■ Directions for this task
One number should be the full reply: how many lines of the material below contain "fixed".
::::
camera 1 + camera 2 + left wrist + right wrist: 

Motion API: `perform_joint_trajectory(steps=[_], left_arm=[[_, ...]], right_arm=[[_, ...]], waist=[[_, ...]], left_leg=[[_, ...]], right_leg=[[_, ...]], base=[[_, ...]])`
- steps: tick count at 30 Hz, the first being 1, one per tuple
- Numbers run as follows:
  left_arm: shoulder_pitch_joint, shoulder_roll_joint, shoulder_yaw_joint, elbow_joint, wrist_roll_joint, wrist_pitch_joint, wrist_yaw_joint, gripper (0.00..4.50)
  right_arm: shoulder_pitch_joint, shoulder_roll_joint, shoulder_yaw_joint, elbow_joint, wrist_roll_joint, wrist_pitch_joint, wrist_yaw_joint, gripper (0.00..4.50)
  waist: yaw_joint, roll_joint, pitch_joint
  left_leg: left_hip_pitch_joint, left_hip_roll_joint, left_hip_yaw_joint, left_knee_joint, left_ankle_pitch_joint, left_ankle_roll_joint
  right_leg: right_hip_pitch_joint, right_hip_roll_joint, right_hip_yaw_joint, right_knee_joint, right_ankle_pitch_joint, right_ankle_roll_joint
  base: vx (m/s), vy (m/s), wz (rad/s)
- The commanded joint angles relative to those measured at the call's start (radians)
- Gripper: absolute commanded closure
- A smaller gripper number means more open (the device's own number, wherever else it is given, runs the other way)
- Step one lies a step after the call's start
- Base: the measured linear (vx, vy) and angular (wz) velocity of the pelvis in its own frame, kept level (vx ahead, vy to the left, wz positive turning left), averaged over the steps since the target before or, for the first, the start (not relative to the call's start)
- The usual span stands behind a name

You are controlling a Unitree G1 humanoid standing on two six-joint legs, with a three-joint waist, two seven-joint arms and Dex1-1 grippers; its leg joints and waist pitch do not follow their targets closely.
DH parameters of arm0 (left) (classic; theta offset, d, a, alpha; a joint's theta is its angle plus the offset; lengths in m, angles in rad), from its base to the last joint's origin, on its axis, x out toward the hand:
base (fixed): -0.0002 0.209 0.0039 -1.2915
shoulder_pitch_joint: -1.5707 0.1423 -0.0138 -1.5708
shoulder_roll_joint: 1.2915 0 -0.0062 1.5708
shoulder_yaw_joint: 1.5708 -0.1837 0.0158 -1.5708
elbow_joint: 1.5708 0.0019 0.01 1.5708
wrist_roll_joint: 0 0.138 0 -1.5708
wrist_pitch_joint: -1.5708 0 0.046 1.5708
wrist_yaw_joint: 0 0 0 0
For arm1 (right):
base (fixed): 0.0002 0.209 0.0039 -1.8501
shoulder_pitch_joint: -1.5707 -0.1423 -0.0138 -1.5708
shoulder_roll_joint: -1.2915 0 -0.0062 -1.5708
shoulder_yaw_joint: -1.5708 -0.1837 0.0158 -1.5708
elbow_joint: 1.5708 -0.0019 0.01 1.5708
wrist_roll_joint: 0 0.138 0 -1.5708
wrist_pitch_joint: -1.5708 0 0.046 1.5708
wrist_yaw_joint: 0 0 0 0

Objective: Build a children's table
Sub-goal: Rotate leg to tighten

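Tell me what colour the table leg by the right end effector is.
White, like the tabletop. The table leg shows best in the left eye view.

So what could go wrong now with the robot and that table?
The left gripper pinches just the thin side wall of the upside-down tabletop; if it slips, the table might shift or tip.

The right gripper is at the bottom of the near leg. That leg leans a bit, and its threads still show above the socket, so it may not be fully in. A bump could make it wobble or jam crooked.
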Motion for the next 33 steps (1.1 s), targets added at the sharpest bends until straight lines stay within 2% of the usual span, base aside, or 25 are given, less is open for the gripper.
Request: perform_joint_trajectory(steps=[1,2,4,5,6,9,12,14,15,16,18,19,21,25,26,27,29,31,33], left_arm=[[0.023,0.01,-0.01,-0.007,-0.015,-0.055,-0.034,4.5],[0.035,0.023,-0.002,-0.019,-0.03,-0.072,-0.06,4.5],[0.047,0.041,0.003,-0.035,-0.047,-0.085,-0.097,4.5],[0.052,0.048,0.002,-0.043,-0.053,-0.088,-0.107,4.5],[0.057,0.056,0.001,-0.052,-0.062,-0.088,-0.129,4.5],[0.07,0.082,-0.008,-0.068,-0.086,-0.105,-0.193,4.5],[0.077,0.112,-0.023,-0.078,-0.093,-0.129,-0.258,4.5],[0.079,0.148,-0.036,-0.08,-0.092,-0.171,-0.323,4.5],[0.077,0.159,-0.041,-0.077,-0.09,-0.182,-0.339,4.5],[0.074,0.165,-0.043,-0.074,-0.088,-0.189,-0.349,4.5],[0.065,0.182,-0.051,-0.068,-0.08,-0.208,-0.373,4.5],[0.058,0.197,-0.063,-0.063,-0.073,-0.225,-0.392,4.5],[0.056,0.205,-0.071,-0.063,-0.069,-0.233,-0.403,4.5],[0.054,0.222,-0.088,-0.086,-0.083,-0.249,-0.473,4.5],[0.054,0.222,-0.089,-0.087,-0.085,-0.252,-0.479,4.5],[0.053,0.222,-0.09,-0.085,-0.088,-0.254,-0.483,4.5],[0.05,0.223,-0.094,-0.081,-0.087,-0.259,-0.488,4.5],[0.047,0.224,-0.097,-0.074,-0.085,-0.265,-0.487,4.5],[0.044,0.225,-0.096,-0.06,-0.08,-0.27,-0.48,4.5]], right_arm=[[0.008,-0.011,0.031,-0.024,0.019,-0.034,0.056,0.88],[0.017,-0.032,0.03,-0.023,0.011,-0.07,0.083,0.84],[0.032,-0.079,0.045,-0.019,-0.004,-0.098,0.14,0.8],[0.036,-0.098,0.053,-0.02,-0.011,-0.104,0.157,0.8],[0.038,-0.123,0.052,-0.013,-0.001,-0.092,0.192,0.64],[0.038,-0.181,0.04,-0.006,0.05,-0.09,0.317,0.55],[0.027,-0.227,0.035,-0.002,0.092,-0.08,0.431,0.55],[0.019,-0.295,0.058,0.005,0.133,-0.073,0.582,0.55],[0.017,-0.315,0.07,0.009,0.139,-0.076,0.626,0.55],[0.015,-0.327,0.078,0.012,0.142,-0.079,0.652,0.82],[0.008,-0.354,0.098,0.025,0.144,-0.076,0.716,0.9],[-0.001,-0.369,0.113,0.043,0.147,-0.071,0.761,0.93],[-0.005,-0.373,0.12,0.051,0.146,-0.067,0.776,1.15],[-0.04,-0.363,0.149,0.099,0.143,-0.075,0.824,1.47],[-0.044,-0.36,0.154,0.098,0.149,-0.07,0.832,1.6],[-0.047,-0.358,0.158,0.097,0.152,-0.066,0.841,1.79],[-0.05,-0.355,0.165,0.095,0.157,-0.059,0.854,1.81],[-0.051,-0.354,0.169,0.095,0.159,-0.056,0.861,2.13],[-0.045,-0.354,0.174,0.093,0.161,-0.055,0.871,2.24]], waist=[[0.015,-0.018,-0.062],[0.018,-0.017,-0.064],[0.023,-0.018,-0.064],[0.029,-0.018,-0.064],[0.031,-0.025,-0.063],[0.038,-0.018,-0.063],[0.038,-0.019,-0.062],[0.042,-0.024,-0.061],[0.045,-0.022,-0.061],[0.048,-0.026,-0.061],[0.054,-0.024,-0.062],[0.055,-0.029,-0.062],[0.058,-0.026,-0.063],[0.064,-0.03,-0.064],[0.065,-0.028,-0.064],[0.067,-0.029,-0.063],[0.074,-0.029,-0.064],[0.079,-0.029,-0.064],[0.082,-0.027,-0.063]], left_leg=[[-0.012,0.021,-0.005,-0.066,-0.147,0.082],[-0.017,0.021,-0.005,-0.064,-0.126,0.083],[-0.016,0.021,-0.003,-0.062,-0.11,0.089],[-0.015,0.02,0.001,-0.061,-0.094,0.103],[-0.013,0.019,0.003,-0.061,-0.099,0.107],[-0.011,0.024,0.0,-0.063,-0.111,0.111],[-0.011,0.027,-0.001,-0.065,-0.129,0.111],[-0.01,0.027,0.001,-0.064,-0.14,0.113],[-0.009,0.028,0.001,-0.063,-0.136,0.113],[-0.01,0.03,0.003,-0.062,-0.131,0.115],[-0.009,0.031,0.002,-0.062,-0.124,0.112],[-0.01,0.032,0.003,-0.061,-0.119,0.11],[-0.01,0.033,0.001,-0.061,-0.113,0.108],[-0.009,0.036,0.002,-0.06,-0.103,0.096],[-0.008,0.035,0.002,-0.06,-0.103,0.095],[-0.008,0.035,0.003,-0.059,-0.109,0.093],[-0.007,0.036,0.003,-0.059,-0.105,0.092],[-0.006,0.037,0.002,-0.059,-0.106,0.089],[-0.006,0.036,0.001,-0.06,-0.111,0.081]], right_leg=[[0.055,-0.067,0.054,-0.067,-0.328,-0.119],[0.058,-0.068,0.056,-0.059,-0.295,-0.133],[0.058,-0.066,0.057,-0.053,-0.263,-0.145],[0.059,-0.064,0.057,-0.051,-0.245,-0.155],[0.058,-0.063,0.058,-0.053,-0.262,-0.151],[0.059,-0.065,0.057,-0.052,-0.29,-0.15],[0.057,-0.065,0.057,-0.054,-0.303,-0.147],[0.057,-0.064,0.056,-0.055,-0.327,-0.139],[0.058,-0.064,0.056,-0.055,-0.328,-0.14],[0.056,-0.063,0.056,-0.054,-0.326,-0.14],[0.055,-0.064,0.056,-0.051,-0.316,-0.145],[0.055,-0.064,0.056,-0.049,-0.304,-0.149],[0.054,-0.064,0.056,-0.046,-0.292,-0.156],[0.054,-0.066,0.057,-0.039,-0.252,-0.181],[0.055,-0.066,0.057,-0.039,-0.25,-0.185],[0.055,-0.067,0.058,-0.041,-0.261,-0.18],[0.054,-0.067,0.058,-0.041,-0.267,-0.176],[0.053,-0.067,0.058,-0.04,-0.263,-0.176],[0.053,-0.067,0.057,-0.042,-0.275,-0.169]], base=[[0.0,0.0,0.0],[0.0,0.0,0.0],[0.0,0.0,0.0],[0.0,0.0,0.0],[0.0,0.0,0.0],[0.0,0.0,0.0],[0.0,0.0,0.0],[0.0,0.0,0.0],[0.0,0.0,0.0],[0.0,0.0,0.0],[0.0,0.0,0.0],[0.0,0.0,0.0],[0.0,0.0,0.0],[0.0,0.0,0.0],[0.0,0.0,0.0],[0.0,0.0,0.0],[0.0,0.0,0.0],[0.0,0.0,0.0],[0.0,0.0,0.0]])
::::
■ Response area
2